Ali Akbar Khan, after years of rigorous training gave his debut
performance at a music conference in Allahabad in 1936, at the age of
13. Three years later, in December 1939, he accompanied Ravi Shankar on the
sarod during the latter's debut performance at the same conference; this was
the first of many jugalbandis (duets) between the two
musicians. In 1938 Khan gave his first recital on All India Radio (AIR),
Bombay (accompanied on the tabla by Alla Rakha), and starting in January
1940, he gave monthly performances on AIR, Lucknow. Finally in 1944, both
Shankar and Khan left Maihar to start their professional careers as musicians;
Shankar went to Bombay, while Khan became the youngest Music Director for
AIR, Lucknow and was responsible for solo performances and composing for the
radio orchestra.
In 1943, on his father's recommendation, Khan was appointed a
court musician for the Maharaja of Jodhpur, Hanwant Singh. There,
he taught and composed music besides giving recitals and was accorded the title
of Ustad by the Maharaja. When the princely states were wound
down with India's independence in 1947 and Hanwant Singh died in a plane crash
in 1948, Khan moved to Bombay.
In Bombay, he won acclaim as a composer of several film scores,
including Chetan Anand's Aandhiyan, Satyajit Ray's Devi, Merchant-Ivory's The
Householder, and Tapan Sinha's Kshudhita Pashan ("Hungry
stones"), for which he won the "Best Musician of the Year"

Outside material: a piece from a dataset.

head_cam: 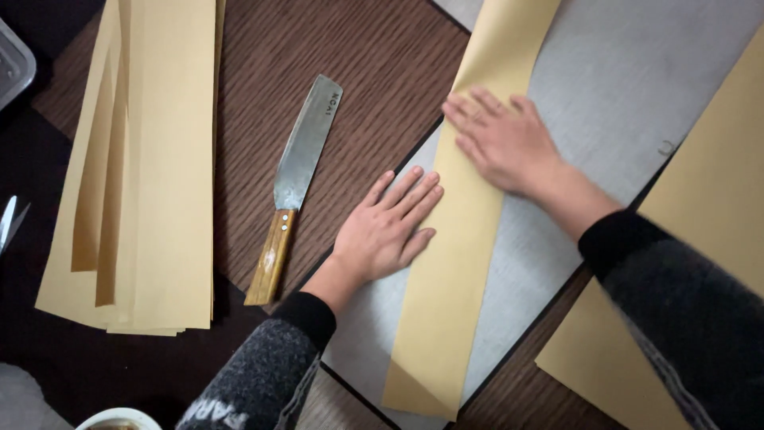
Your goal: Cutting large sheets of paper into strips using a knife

award. He also played Sarod for a song in 1955 film Seema which had the music
composed by Shankar Jaikishan. Later in 1993, he would score some of the music
for Bernardo Bertolucci Little Buddha.
Beginning in 1945, Khan also started recording a series of 78
rpm disks (which could record about three minutes of music) at the HMV Studios
in Bombay. For one such record he conceived a new composition Raga
Chandranandan ("moonstruck"), based on four evening
ragas, Malkauns, Chandrakauns, Nandakauns and Kaushi
Kanada. This record was a huge success in India, and the raga found a worldwide
audience when a 22-minute rendition was re-recorded for the Master
Musician of India LP in 1965 − one of Khan's seminal recordings.

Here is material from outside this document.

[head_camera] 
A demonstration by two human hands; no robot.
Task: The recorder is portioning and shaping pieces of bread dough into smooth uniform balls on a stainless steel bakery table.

He performed in India and traveled extensively in the West. In
1956, Khan founded the Ali Akbar College of Music in Calcutta,
with the mission to teach and spread Indian classical music. He founded another
school of the same name in Berkeley, California in 1967 and later
moved it to San Rafael, California.[10] Khan performed in Boston
withShankar Ghosh in 1969 for the Peabody Mason Concert series.

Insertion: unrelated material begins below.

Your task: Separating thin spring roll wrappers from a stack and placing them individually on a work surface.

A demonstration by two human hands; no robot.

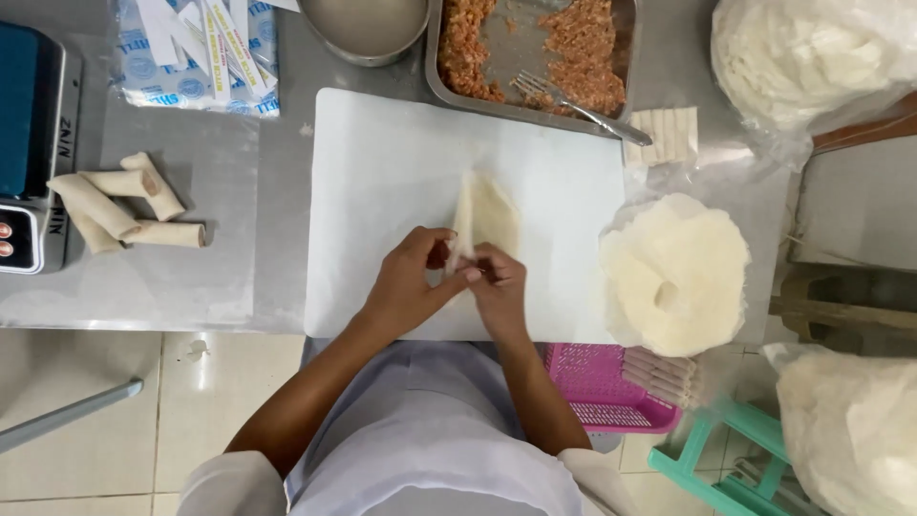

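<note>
Your left hand point(406, 287) and right hand point(497, 287) meet at the near middle of the white board point(382, 172), and both are closed on the near end of a pale wrapper point(485, 215). Your left fingers point(430, 244) are curled in tight, thumb against fingertips, pinching the wrapper's near left edge. Your right fingers point(482, 263) are bent the same way, pinching the edge just beside them, so the two hands touch. The wrapper itself lies folded on the board, pointing away from you to the far side, its broad part flat and free of your hands. To the right, half on the board's edge, sits a round stack of wrappers point(678, 272). At the far side, a metal tray point(535, 57) holds reddish filling point(583, 48) with a fork point(573, 103) resting in it, and a metal bowl point(368, 29) stands to its left. On the bench point(220, 268) at the left lie finished rolls point(124, 205) in a small heap, next to a scale point(29, 143). A pink basket point(611, 387) sits near you on the right, below the bench edge.
</note>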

In 1985 he founded another branch of the Ali Akbar College of Music in Basel, Switzerland.
Khan was the first Indian musician to record an LP album of Indian
classical music in the United States and to play sarod on American television.
Khan has participated in a number of classic jugalbandi pairings,
most notably with Ravi Shankar, Nikhil Banerjee and violinist L.
Subramaniam. A few recordings of duets withVilayat Khan also exist. He
also collaborated with Western musicians. In August 1971, Khan performed
at Madison Square Garden for the Concert for Bangladesh, along
with Ravi Shankar, Alla Rakha and Kamala Chakravarty; other
musicians at the concert included George Harrison, Bob Dylan, Eric
Clapton and Ringo Starr. A live album and a movie of the event were
later released.
Khan was based in the United States for the last four decades of
his life. He toured extensively until he was prevented from doing so by ill-health
in the period prior to his death from renal failure.